We first tested the single-tenant sequential covert channel between two users. During testing, we experimented with different delays in the scenario to test how many delays between users switching VMs affects the accuracy. In this case, we added more delay, on top of the time required for the second user to set up the newly obtained VM instance and load the bitstream that is always required. Our results for the university server and the public cloud server are shown in Figure 8(a) and Figure 8(b), respectively. It can be clearly seen that we achieve the highest accuracy within the first 4 to 5 minutes when using both the SmartSSD temperature and RO counts data. Therefore, within these 4 to 5 minutes the heat generated by one user can be observed by another user who later uses the same SmartSSD and as a result a transfer of data through a covert channel takes place. As the delay time increases, it should be noted that the accuracy drops. This is consistent as it becomes difficult to differentiate between a 1 or 0 for longer periods of time as the SmartSSD returns to the baseline temperature.

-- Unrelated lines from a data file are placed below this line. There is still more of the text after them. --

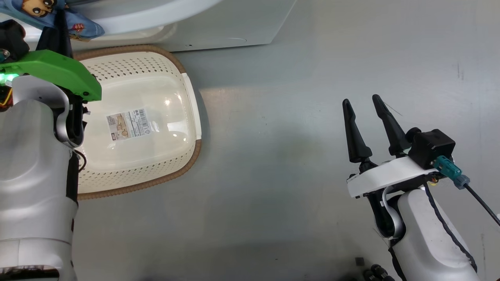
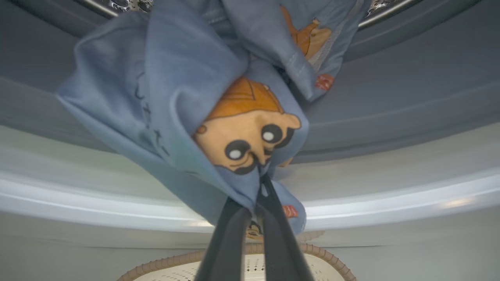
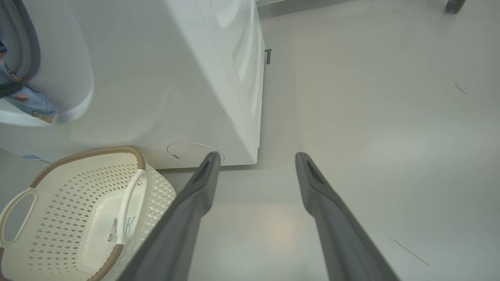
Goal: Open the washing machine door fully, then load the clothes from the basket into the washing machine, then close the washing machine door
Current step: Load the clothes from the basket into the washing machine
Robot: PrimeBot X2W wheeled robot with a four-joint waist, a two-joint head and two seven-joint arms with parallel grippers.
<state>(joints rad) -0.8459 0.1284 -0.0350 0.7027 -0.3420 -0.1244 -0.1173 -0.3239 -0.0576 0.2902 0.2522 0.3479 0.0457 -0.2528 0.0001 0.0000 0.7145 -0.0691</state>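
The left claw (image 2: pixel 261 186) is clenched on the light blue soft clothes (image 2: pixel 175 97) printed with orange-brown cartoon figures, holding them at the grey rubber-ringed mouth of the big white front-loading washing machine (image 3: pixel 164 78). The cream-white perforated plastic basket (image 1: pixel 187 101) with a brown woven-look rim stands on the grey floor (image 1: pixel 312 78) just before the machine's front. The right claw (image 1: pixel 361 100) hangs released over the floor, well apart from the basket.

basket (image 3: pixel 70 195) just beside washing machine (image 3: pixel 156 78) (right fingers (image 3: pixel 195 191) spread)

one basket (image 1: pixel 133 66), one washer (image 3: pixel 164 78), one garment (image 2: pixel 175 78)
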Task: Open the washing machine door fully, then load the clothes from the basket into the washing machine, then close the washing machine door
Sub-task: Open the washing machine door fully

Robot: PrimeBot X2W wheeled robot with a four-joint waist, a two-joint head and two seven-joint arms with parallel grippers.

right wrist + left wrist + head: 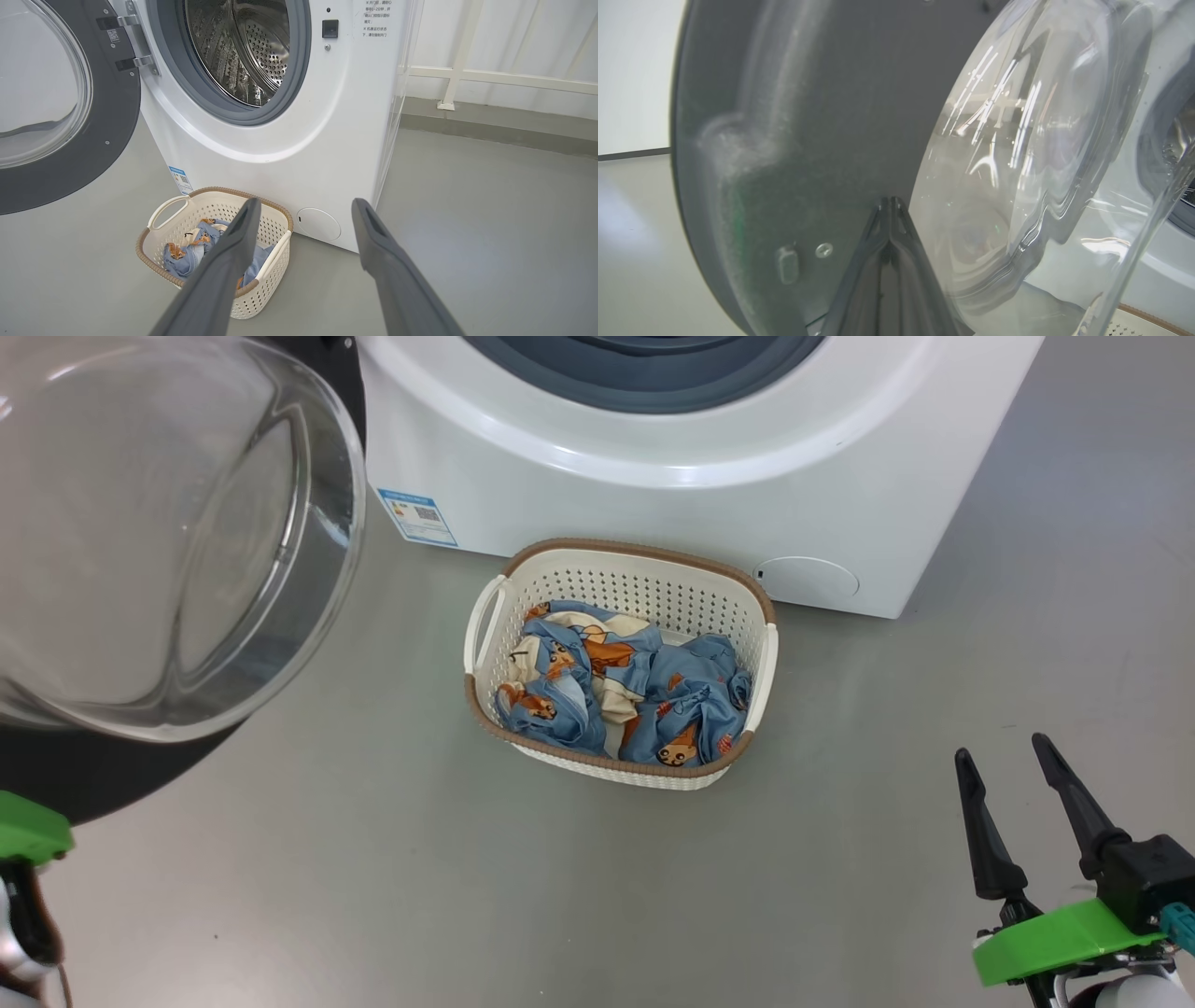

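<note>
Left gripper clenched empty at the washing machine door — right gripper spread — door may drift back, blocking loading.

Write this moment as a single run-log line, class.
phase: loading not begun | washing machine door: open | clothes: in basket | left fingers: shut, by door | right fingers: open, empty

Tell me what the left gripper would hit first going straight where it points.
The shut left gripper would meet the washing machine door, on its dark inner rim just beside the glass window. It looks very close, maybe touching already; depth is unclear.
</note>
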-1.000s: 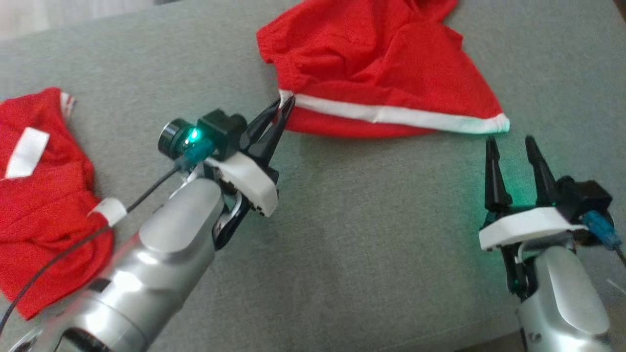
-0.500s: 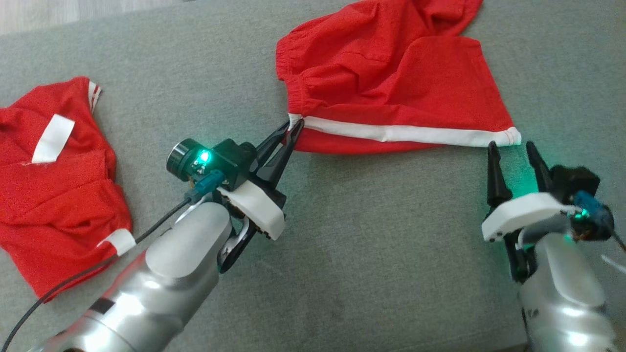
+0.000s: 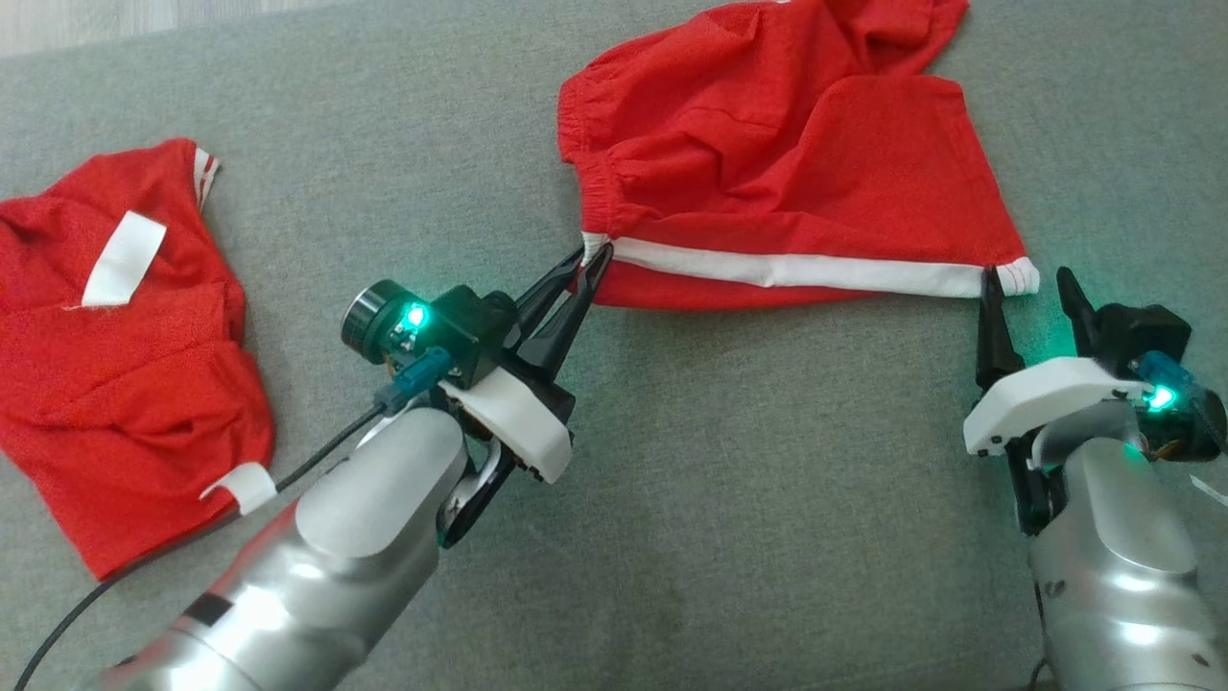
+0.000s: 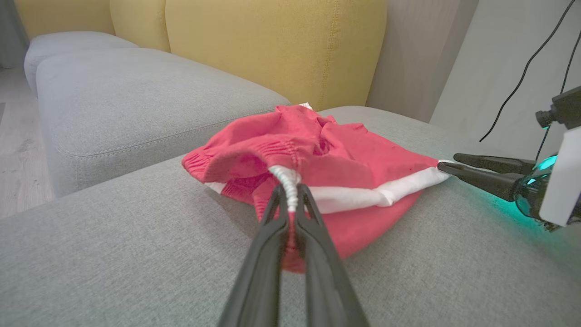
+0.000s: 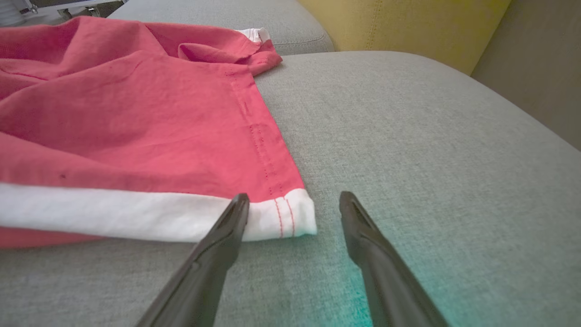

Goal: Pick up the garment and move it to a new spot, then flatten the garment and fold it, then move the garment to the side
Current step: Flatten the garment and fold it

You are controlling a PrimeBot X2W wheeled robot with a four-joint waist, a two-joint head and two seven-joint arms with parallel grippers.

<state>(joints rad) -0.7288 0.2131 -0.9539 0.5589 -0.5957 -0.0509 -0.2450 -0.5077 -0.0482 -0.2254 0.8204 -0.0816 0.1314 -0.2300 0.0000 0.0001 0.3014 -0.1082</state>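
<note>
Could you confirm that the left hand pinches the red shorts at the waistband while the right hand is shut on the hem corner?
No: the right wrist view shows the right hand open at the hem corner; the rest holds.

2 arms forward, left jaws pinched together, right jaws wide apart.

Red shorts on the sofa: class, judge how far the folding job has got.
Done: left pincer shut on the shorts at the waistband. In hand: open right pincer brackets the white hem corner, ungripped. Left: moving, flattening, folding, setting aside; fabric lies rumpled.
</note>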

It can be observed that after the first 3 minutes, the accuracy on the public cloud server is significantly lower than the accuracy on the university server. The main reason for this is the more capable cooling system that the public cloud server is equipped with. Given that, on the public cloud server it is more difficult to differentiate between a 1 and a 0 as time passes, although the accuracy is maintained in high standards even after 6 minutes after stressing. However, even though the accuracy drops for delays longer than 5 minutes, transmission is possible and error-correction codes could be used. For comparison, the accuracy of the covert channel using the SSD thermal sensor is also shown. It can be seen that RO count based covert channel has only about 10% lower accuracy. Thus, even if there is no access to the SSD thermal sensors, the attackers can always use the RO sensor based covert communication with high accuracy. Further, Manchester encoding could be used for even better accuracy and thus our evaluation gives conservative results for the accuracy of the novel thermal temporal channel.
Fig. 8.
Fig. 8. Analysis of single-tenant, sequential channel for different delays between heating and measurement. This analysis is used to estimate how much time is available between users switching access to the same SmartSSD. We also consider the case of two SSDs used in parallel, where interference between SSD affects the accuracy, on top of accuracy drop due to delay between heating and measurement.
Having analyzed accuracy for different delays between sender heating and receiver measuring, we now evaluate the covert channel in cloud setting, where we consider actual delays between switching VMs. Figure 9 shows the covert channel transmission accuracy between two users in a public cloud server. It can be clearly seen that as we increase the extra wait time, the accuracy in both RO counts and temperature drops. As mentioned in Section 4, we can refer to Figure 2 to understand more clearly each delay time and how the process goes, as the timeline in switching between two users is shown. The instance is initially dedicated to Alice, where she heats up the SSD. Then, Alice releases the SmartSSD and Bob is able to occupy it. There is some amount of time that Bob requires to wait each time before he is able to measure and get the RO counts. In our experiments, the time required between two users to switch has been measured to be 35 seconds on average. After the instance is dedicated to Bob, Bob needs some amount of time to set up the instance. Secondly, Bob spends time to load the bitstream. In our experiments, this time has been measured to be 5 seconds on average, this is included in the delay when two users are switching VM. In the end, we tested the accuracy of the proposed covert channel by adding extra wait time after loading the bitstream and before taking the measurements. This time corresponds to 30 and 60 seconds of extra wait time, as we show in Figure 9. The 0 extra wait time is the case of no added delays and is the best case used for bandwidth evaluation. In this case, the SSD heat up time is 300s, the delay when two users are switching the VM is 100s, and the FPGA RO counts measurement time is 60s. The total time is 460s for transmission of 1 bit. The accuracy of this channel reaches 90% when using RO counts vs. 100% when using the thermal sensors from nvme utility.
Fig. 9.
Fig. 9. Covert channel accuracy analysis for Scenario 1: Single-tenant, SSD to FPGA Sequential Channel. The extra wait time is an additional time after loading the bitstream and before taking the measurements, the extra wait time is used to evaluate how the channel behaves if the attacker is not able to immediately take the measurements.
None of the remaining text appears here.